**Exercise prompt:** Line by line, copy all of the data exactly.

########

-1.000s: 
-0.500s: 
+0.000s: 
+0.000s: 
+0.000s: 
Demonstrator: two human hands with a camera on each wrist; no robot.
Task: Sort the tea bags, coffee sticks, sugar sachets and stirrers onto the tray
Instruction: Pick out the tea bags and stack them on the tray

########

**Answer for the task:**
-1.000s: 
-0.500s: 
+0.000s: 
+0.000s: 
+0.000s: 
Demonstrator: two human hands with a camera on each wrist; no robot.
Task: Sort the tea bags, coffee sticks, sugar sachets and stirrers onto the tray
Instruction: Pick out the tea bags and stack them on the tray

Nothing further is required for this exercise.